NSCLC patients must have sensitive EGFR mutations and disease progression following standard of care; if they have uncommon EGFR mutations such as the G719X mutation, they must have progressed following an EGFR inhibitor, and if they have acquired resistance EGFR mutations such as C797S, they need to have progressed following a third-generation EGFR inhibitor in the first-line treatment setting.

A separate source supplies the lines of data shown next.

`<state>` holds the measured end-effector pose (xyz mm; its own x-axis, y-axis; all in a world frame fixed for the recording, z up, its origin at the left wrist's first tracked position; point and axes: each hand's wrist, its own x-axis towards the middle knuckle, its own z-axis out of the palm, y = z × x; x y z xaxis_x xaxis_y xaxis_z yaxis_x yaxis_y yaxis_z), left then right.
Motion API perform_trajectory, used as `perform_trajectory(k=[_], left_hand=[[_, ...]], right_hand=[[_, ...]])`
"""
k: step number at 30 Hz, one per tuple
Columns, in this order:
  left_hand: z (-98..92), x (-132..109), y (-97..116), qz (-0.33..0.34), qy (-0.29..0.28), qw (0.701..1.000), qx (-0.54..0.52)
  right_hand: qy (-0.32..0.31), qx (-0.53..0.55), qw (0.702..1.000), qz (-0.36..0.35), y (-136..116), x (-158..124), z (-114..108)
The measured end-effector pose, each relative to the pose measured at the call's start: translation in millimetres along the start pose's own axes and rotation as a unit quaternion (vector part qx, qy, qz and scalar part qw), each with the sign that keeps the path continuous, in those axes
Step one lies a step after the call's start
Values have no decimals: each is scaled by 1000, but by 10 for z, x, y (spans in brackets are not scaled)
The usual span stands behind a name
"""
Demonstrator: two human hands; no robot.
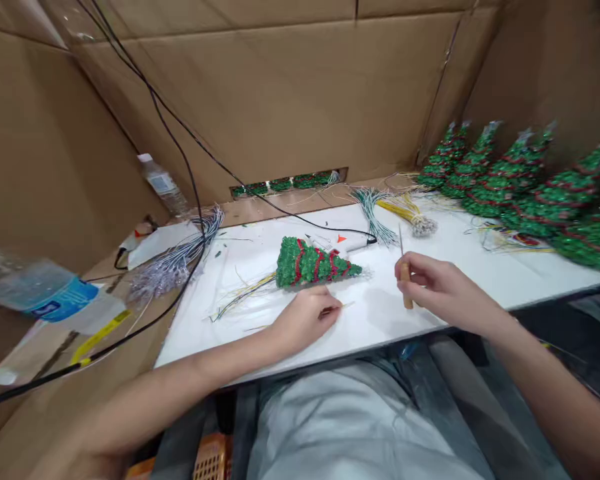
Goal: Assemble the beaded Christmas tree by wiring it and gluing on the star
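Note:
A small green tinsel Christmas tree point(313, 262) with a red garland lies on its side on the white board, its tip to the right and loose wires point(245, 293) trailing from its base to the left. Just below it, my left hand point(305, 317) is closed in a pinch, with a thin pale yellow wire point(349, 304) sticking out past the fingertips. To the right, my right hand point(437, 290) grips an awl point(406, 283) by its wooden handle, its thin metal shaft pointing up. Behind the tree lies a white pen-shaped tool point(350, 244) with a black cable.
Several finished trees point(520, 173) stand at the right. Teal-white wires point(377, 217) and yellow wires point(405, 212) lie at the back of the white board point(380, 320). At left are a clear-tipped wire bundle point(175, 263) and plastic bottles point(163, 183). A black cable point(190, 177) crosses the left side.

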<state>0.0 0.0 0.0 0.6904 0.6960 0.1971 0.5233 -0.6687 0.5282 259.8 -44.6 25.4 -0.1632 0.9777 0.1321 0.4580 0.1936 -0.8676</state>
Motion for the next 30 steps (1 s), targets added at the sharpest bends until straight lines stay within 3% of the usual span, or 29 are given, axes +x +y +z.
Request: perform_trajectory(k=[11,16,21,30], left_hand=[[-46,24,42,-70,15,997,-12],[-62,28,76,-101,-3,994,-28],[-26,32,63,-114,-6,992,-45],[31,36,20,-111,0,991,-76]], right_hand=[[33,117,992,19,16,229,473],[75,50,994,-62,-15,265,589],[63,16,988,-137,-31,314,725],[102,-5,973,-205,-34,364,748]])
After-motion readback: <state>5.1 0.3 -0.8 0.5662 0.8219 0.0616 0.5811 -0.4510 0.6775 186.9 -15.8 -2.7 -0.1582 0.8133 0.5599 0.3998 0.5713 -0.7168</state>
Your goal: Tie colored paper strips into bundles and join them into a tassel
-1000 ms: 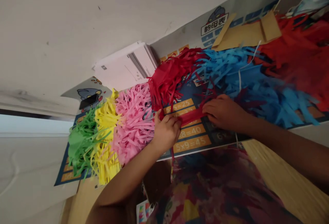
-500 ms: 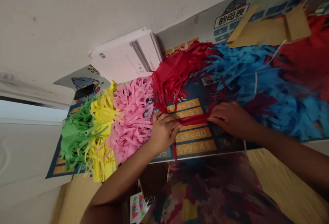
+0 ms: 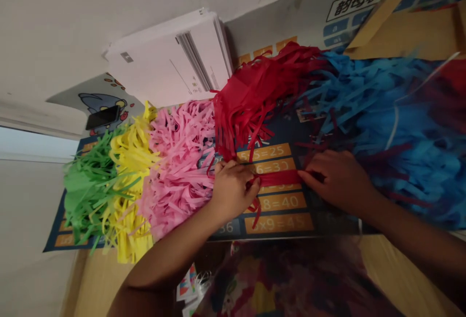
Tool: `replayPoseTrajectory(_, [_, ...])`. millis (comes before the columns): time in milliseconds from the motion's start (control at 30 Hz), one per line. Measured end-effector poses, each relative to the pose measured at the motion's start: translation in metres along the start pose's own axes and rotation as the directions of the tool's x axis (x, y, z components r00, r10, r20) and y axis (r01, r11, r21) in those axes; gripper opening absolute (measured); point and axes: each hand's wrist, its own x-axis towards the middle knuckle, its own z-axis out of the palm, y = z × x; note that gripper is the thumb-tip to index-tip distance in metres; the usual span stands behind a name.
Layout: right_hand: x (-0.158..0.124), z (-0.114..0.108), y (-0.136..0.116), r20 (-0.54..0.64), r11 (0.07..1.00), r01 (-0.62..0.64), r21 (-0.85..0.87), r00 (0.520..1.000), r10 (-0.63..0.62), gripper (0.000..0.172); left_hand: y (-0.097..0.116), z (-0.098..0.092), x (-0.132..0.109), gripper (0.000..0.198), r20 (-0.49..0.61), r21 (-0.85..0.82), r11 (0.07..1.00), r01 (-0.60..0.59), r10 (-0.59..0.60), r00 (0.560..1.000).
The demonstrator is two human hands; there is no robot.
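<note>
Between my hands a rolled red paper strip (image 3: 278,177) is stretched level over a printed multiplication chart (image 3: 276,201). My left hand (image 3: 235,188) is closed on its left end, where thin red fringes poke out below the fingers. At the right end, my right hand (image 3: 337,178) pinches the strip between thumb and fingers. Just above lies a heap of red fringed paper (image 3: 255,98). Pink fringed paper (image 3: 178,166) is left of my left hand, and blue fringed paper (image 3: 400,127) spreads beside and beyond my right hand.
Yellow fringed paper (image 3: 133,161) and green fringed paper (image 3: 87,181) lie at the far left. A dark phone (image 3: 104,118) rests behind them. A white box (image 3: 163,59) stands against the wall. Brown cardboard (image 3: 418,30) lies at the back right, and a white string (image 3: 395,125) crosses the blue paper.
The view has moved closer and shifted. Both hands keep hold of the red strip; the fringe ends under my left hand now curl instead of hanging straight down.
</note>
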Motion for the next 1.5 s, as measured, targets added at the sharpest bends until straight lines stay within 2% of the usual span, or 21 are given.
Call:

Cambridge, Massachusetts-based Black Diamond believes that BDTX-1535 can treat tumors with primary TKI-resistant EGFR mutations as well as those with on-target acquired resistance mutations. The firm said that roughly half of glioblastoma patients have EGFR mutations, making them potential candidates for BDTX-1535 treatment. Intrinsic resistance EGFR mutations such as G719X, S768I, and L861Q, make up 10 to 20 percent of EGFR-mutated NSCLC tumors, the company noted.

Even though currently available targeted treatments have worked well for those patients with the classical Exon19del and L858R EGFR mutations, acquired resistance is common. The firm estimates that there are roughly 60,000 BDTX-1535-eligible glioblastoma patients and 20,000 eligible NSCLC patients in the US, EU, Japan, and China per year.

Black Diamond uses its proprietary Mutation-Allostery-Pharmacology, or MAP, drug discovery platform to home in on oncogenic mutations that promote cancer across tumor types, and to create products targeting these mutations.

The firm expects to provide a clinical update from the BDTX-1535 trial during the second half of 2023.